How to read the code

JoJo · May 14, 2020, 3:54am

hi, i want to implement some feature base on GPUSPH. And i found it difficult studying the code.

Typically, i cannt find the main loop (‘for’ or ‘while’ loop for updating the variables), But i found ‘RunCommand’, i think maybe this is the loop. circulaer execute the CommandSequence defined by the instance of integrator, not sure am i right.

And, is there any informantion i missed, i mean the support provided by the guide is quite limited…

giuseppe.bilotta · May 14, 2020, 7:36am

Hello @JoJo, you’re absolutely right, the documentation is in dire need of improvements.

While there is a “main loop” in GPUSPH (GPUSPH::runSimulaiton() in src/GPUSPH.cc, the while () try { dispatchCommand() } catch {}), this is not where the logic of the main loop is stored.

The reason for this is that, depending on the simulation setup and integration scheme, the steps that need to be executed can be very different, and having all these integrated conditionals in the main loop made things extremely fragile.

The sequence of commands is now defined once by the chosen Integrator, which for normal simulations is the PredictorCorrectorIntegrator. For integrators, there is some common code in src/Integrator.h and src/Integrator.cc, and the integrator-specific code under appropriate files in src/integrators (e.g. for the standard predictor/corrector, the files are PredictorCorrectorIntegrator.cc and the corresponding header file).

Integrators collect sequences of commands, grouping them into “phases”. The logic to transition between one phase and the next is in the next_phase() method of the integrator, while the sequence of commands that compose each phase are defined in each initializePhase specialization.

Here’s a scheme of the current predictor/corrector integration scheme (you can open the image and view it in detail):

The actual commands defined by the integrator are then read one after the other in the loop in GPUSPH::runSimulation() and dispatched to the appropriate component: some commands are run on host, and their implementation is the runCommand specializations in GPUSPH itself, while others are run on device, and their implementation is the runCommand specializations in GPUWorker (there will be one running for every GPU used in the simulation).

Most of the worker commands end up calling CUDA kernels, which are defined in the .cu files under src/cuda, with different specializations based on the static simulation configuration (“framework options” such as the choice of smoothing kernel or boundary model).

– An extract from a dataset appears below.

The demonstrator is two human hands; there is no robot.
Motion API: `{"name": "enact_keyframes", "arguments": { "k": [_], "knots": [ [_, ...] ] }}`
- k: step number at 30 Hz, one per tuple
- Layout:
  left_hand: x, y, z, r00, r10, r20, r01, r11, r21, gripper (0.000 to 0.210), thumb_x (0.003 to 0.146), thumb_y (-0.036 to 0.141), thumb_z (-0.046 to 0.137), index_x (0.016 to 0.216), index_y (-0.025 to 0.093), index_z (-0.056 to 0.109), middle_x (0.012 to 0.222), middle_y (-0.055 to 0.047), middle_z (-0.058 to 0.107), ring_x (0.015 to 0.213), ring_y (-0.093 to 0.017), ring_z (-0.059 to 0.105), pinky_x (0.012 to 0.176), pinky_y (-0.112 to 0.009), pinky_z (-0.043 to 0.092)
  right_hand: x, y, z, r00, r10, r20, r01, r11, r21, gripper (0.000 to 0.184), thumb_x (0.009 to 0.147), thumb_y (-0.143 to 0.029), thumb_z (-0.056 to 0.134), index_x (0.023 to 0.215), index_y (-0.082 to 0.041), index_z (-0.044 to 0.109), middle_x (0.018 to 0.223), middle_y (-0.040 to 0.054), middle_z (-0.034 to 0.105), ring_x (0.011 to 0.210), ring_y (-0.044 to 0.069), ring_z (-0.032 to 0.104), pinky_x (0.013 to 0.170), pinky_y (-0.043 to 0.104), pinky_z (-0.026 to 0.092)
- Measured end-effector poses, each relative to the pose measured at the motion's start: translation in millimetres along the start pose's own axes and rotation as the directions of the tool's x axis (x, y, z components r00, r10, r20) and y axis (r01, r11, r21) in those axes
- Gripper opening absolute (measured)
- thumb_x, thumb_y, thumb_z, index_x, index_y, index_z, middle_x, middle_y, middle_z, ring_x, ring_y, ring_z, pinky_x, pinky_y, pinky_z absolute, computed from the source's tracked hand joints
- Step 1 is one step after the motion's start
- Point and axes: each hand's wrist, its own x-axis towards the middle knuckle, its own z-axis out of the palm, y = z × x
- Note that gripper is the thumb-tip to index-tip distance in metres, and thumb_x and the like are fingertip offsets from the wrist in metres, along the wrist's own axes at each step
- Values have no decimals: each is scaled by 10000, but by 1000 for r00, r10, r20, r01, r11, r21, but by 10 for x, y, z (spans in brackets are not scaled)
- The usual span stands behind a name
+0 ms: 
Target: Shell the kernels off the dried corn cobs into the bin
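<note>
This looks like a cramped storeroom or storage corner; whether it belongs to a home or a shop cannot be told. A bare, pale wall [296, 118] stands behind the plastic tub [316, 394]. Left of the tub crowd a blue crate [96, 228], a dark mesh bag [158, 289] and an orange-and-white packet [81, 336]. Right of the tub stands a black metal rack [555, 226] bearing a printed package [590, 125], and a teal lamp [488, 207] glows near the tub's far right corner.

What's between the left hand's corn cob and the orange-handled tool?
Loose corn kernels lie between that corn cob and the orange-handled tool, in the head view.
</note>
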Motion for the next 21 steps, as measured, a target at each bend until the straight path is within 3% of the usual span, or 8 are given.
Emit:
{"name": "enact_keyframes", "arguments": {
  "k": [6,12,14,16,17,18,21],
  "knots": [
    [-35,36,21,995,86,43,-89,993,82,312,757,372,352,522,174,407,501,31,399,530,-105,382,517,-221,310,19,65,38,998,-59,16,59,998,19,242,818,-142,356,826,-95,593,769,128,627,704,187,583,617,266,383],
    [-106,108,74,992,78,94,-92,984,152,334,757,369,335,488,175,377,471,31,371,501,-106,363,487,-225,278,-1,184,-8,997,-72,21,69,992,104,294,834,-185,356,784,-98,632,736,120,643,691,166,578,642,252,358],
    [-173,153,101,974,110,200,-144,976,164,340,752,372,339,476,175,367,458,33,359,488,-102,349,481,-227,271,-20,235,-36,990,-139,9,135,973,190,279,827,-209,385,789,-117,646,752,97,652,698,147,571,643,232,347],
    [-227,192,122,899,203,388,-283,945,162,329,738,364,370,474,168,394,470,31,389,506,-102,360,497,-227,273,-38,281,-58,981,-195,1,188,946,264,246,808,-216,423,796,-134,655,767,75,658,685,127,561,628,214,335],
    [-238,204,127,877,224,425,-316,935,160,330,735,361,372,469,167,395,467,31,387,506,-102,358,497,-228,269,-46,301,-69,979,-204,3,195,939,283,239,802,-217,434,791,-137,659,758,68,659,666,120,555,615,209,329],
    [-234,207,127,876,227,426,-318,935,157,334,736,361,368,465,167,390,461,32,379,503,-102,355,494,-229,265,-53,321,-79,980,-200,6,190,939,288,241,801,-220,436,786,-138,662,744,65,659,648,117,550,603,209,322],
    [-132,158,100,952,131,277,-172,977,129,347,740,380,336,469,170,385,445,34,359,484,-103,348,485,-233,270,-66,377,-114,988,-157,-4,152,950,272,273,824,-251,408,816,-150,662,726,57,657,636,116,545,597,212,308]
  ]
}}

I hope this is enough to get you started. Feel free to ask more if needed.

JoJo · May 14, 2020, 11:54am

Thanks, actually i am a user of Dualsphysics. By their code can not support multi-device, also multi-node. So im here, i have to say that your code is much more difficult than Dualsphysics, but highly expandable.

And, i found some marco like BLOCK_SIZE_FMAX in forces.cu and it is used to launch a kernel function in CUDA, all these marco are a fixed number, are these number optimal for any device? (RTX, TITAN, TESLA), or experimental.

It is hard for me to understand your code now, especially runSimulation and runCommand,and i will ask for more support next time.

giuseppe.bilotta · May 14, 2020, 5:02pm

Thanks, actually i am a user of Dualsphysics. By their code can not support multi-device, also multi-node. So im here, i have to say that your code is much more difficult than Dualsphysics, but highly expandable.

Indeed, there’s a lot of complexity related to multi-GPU and multi-node support, as well as to the large variety of simulation options that we support. Much of the refactoring that has been made between version 4 and version 5 was in fact made to allow extensions to be implemented more robustly (e.g. catching logic errors such as the use of buffers before they are properly updated across devices).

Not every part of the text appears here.